Sorry for the long post.

I rarely post so when I do, I try to make it unnecessarily long and detailed, to get all my feelings out._  _If something I said offended someone, I apologize and chances are I won't check this thread to see me get flamed or whatever, so you'll have to just pretend I got mad or something if you're one of those people.


----------



## stanleyopar2000 (Sep 28, 2013)

with all the pay to win free to play freemium crap that mostly plagues smartphones? I hope not.



Satangel said:


> ......_*GOOGLE DIDN'T mind emulation, now they do some things to stop it*_.


fixed because when Android first came out...it was the goto device for emulation and downloading ROMS as some apps directly downloaded from [censored]rom and others. and they didn't care what apps people made. from movie downloaders and watchers to ROM downloaders Google didn't censor anything on the "android Market"

Now a few years ago Google is whipped out the good ol' DMCA and slapped it in android dev's faces saying emulators break the "intellectual rights" part of the DMCA [despite years of not giving a shit] all of a sudden and most emulator, rom downloaders, and even AD BLOCKERS (which were on the android market since the Droid OG) and more gone from the "PLAY STORE. (not including the fake n64 emulators that are completely ripped from n64oid and MupenPlus that show up every 3 days from every tom dick and harry developer that get removed every week).

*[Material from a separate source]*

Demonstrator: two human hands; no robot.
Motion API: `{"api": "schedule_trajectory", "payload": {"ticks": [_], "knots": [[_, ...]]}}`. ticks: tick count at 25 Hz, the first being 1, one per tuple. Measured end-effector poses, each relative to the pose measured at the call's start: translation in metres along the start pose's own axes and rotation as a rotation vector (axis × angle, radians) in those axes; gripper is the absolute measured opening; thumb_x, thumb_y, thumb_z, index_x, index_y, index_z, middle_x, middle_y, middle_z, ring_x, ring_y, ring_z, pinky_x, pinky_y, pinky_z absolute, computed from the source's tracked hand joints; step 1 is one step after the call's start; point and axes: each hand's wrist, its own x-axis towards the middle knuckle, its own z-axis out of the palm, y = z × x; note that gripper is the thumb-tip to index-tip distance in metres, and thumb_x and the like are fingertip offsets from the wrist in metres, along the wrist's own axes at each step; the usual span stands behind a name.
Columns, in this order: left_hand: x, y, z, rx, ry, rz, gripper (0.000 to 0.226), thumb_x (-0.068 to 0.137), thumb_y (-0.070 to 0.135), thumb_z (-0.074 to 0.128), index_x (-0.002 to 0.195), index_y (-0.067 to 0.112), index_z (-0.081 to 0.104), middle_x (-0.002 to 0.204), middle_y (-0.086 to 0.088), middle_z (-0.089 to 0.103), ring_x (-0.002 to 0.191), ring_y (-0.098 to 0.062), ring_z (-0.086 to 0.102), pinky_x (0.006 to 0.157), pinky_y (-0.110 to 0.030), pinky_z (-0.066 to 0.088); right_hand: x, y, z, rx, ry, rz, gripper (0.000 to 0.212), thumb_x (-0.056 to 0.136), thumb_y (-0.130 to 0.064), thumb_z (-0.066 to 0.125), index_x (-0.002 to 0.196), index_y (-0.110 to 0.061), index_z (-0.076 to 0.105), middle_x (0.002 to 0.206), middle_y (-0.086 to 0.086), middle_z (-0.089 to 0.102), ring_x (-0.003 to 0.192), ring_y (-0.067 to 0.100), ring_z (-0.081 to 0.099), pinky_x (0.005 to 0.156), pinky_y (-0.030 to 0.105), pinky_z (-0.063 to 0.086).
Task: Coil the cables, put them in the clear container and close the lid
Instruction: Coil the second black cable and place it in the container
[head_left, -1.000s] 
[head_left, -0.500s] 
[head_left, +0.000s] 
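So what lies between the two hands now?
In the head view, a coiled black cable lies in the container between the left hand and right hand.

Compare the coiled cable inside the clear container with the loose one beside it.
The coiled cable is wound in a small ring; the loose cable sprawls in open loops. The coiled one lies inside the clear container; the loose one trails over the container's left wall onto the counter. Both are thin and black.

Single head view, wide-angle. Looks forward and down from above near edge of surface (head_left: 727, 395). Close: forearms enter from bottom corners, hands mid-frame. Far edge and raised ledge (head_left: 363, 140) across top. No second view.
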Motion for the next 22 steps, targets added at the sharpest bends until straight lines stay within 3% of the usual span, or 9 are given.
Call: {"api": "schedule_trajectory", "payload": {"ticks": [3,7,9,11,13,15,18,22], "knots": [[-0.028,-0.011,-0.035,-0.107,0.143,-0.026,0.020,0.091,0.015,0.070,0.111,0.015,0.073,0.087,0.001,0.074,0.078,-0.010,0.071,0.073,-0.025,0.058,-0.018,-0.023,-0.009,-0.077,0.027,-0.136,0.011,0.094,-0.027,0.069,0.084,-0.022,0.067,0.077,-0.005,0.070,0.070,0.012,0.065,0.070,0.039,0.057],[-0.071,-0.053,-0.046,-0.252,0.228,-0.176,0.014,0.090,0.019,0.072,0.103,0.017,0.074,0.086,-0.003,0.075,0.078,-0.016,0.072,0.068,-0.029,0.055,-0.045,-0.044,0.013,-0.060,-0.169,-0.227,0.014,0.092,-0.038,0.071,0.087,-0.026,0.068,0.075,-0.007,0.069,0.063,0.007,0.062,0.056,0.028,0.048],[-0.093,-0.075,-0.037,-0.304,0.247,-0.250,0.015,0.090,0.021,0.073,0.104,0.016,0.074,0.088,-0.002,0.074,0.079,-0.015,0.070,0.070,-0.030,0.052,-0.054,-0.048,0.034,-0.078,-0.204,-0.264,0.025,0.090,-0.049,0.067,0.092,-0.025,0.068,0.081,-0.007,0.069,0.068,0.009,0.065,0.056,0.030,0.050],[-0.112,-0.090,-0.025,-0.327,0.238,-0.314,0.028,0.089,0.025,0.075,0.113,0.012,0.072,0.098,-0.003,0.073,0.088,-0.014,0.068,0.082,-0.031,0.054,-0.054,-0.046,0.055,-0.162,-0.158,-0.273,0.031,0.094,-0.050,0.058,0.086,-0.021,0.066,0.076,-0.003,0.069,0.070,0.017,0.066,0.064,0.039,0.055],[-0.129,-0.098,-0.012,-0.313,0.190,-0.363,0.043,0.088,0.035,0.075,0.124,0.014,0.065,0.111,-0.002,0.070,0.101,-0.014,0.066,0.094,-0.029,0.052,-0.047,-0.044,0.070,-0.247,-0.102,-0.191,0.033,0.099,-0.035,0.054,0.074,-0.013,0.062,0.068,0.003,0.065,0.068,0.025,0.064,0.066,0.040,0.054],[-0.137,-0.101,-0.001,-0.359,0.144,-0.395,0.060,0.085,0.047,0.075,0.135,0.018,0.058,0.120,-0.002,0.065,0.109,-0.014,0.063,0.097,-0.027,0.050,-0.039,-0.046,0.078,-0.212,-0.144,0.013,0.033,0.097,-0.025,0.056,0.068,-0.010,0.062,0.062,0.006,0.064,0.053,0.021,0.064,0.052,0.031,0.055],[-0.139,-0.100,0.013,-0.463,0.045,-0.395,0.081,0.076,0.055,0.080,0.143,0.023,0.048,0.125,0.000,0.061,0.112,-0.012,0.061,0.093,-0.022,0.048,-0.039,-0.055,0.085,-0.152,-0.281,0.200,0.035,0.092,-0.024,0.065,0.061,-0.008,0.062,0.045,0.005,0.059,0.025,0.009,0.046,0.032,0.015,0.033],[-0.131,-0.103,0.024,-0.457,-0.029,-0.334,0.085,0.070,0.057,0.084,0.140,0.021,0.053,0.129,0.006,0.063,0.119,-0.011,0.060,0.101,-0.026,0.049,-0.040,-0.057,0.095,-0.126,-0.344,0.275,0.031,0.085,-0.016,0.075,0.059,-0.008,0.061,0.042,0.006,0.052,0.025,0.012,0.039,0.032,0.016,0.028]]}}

To get emulators now you have to google the APK on google or use a repository and a certain app. or buy them from slideme.

Source - Android User


----------



## bj4e2 (Sep 28, 2013)

Let me start out by saying I love this thread, it's really interesting to think how far gaming has come since I began 20 years ago. I feel that "apps" as they should be called are not full featured games, they tease you with what consoles and handhelds have.
I have a 3DS, with 15 retail games and 8 eshop games. I have a smartphone with 6 "apps". The problem I have is I hate carrying around my 3DS and switching out games on the fly whereas I carry my phone on me almost all the time and can load up a quick "game". I don't play casual games, I play mostly puzzle games or strategy games, so in a world where I can go up against anyone in the world in a quick game, is fun for me. It will never replace my 3DS or the real games I have(legend of zelda, kid icarus, mario kart, pokemon, and fire emblem) but it does give me a chance to play a quick game on the commute to work or when I'm on the go.
There is still that stigma with playing games in public and I never cared before and it still doesn't bother me as much as it should. The world is always changing it's views on taboos and what was once never talked about 20 years ago, is now being made into mainstream media.
I can never give up buttons for a touch screen, it's very awkward to play with huge fingers. Just using the screen to type is very frustrating. Many a times do I curse at my phone for messing up my move. Oh well, that's my 2 cents.


----------



## relminator (Sep 29, 2013)

After the Ps2, mega rpg games died and that really impacted me on my choices.  I have 2 dslites, a psp, a 3ds and a ps2.  The only 3ds game I constantly play is fire emblem.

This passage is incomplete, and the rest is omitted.